Irwin Rosenstein was a musician in his younger years – a saxophonist in a marching band – and the motto of Music Mends Minds is, “restoring the rhythm of life.” The program can help dust off those old skills. But the joy of the drum circle is that everyone can join in, regardless of previous musical experience and ability.
“Anyone has played a drum sitting at their table with a spoon and a mug,” Carol said. “It doesn’t matter because rhythm is part of our miraculous makeup. Anyone who has never touched a formal drum stick comes to a drum circle and is enthused with the vibration of drumming. We actually give them their own percussion instruments and drums, and it is so primal that it works for everybody. No teacher, no history, come and get with the rhythm. Drumming together, shaking their egg shakers together, and now we’re going to lay singing on the top of all of that. Before you know it, we’re all playing beautiful music.” Facilitating the drum circles is John Fitzgerald, a professional percussionist with over 20 years of experience with drum circles.
“He has a global reputation,” Carol said. “He worked for many years with Remo Belli, the drumhead maker known throughout the world, and John is amazing. John is helping us open drum circles. We have another one opening on February 25 in Sunnyvale, Northern California, at the Sunnyvale Senior Center. We’ve been invited to do another drum circle in Malibu, and all of them will end up ultimately as a drumming choir and a full on band because we attract musicians who get with the group. Those musicians will pull out their instruments, dust them off, and start making music again, because of the mechanism of music storage in the brain.” Irwin is sadly no longer with us, but Carol says that his life was improved by music during his final years.

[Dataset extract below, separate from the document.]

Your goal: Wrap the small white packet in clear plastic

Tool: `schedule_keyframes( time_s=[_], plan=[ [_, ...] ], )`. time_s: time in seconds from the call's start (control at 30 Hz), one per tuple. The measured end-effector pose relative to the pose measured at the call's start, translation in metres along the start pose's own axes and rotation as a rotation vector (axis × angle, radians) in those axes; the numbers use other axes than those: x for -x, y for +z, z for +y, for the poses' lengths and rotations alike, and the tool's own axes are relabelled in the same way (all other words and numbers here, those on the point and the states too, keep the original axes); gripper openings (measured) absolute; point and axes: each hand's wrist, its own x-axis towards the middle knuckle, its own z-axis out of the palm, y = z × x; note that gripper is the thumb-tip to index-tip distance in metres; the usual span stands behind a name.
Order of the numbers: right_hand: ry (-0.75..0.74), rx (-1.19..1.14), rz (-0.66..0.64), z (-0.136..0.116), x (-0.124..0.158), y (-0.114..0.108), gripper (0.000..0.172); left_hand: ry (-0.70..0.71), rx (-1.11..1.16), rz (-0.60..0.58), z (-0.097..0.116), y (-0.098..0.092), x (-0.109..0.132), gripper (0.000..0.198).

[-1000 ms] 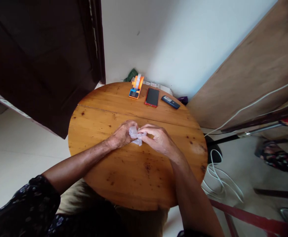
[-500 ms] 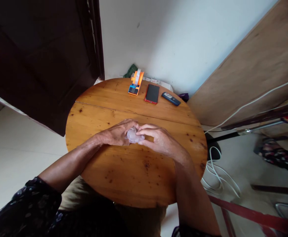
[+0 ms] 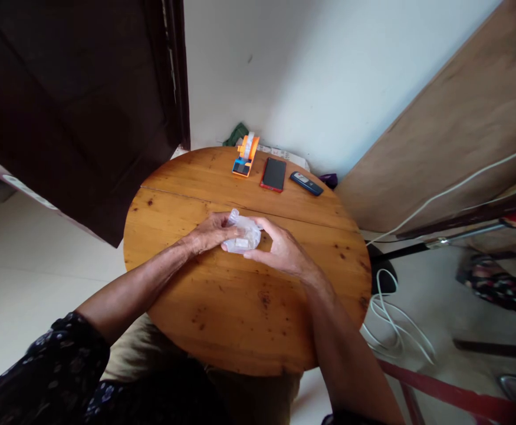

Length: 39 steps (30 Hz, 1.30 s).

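Observation:
A crumpled, see-through plastic bag (image 3: 249,231) is between my two hands, above the middle of the round wooden table (image 3: 222,313). Something small and pale shows inside it, too unclear to name. My left hand (image 3: 211,233) grips the bag from the left, its thumb lying across the top. From the right, my right hand (image 3: 279,245) holds the bag's edge, thumb and fingers curved around that side.
Along the far side of the table stand an orange and blue tape dispenser (image 3: 246,154), a phone (image 3: 273,174) with a red edge and a dark remote control (image 3: 306,183). A white cable (image 3: 385,313) lies coiled on the floor at right. Another person's foot (image 3: 483,268) is beyond it.
The bag looks more spread out, with more of it showing. My left thumb has come over its top, and my right fingers have shifted from its upper surface to its right side.

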Motion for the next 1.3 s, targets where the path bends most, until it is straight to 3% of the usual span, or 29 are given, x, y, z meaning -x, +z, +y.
schedule_keyframes(
  time_s=[0.1,0.23,0.4,0.6,1.1,1.3],
  plan=[
    [0.116,-0.116,0.069,0.002,-0.003,0.008,0.055,-0.057,0.001,-0.023,0.005,-0.002,0.002,0.041],
    [0.269,-0.428,0.064,0.009,-0.007,0.013,0.053,0.045,-0.024,-0.103,0.009,-0.006,0.004,0.048],
    [0.339,-0.581,0.028,0.016,-0.009,0.012,0.051,0.019,0.215,-0.258,0.003,-0.006,0.0,0.05],
    [0.293,-0.571,0.066,0.02,-0.008,0.013,0.048,-0.058,0.325,-0.178,-0.001,-0.001,-0.003,0.044],
    [0.299,-0.541,0.148,0.025,-0.009,0.018,0.041,-0.06,0.372,-0.122,-0.001,0.004,-0.003,0.042],
    [0.384,-0.539,0.047,0.024,-0.01,0.018,0.035,-0.116,0.271,-0.1,-0.003,0.001,-0.002,0.029]
  ],
)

“The cells in the brain responsible for music storage never die,” she said. “They may be living adjacent in the brain to the cells dying from Alzheimer’s, dementia, or Parkinson’s, but the music storage cells take you off your life platform. I saw this with my own darling husband Irwin lying in bed as a patient, no talking, no walking. I would go into the bedroom with my shakers singing, and before you knew it up would come the arms out of the sheets and then the knees would start, and he would be engaged in the rhythm of the music till the day he died. It’s a phenomenon.”It’s a wonderful group that is doing important work. You can see for yourself, as they start to get events lined up again.
“We have a local event on March 26,” Carol said. “We’ll be in the Brentwood Presbyterian Church, Santa Monica. It’s a benefit event where we will be screening an Alzheimer’s documentary called Have You Heard About Greg? Greg O’Brien is a formidable correspondent and author and he’s leading a life now ten years with his family, all living transparently, showing the sadness of the journey with one of these neuro degenerative diseases, and they have asked Music Mends Minds to partner them because we are that ray of sunshine. We are that happy hour that appeals to a Alzheimer’s patient or a Parkinson’s patient, or a post-traumatic brain syndrome patient, even PTSD patients, because the music is medicine for the mind.”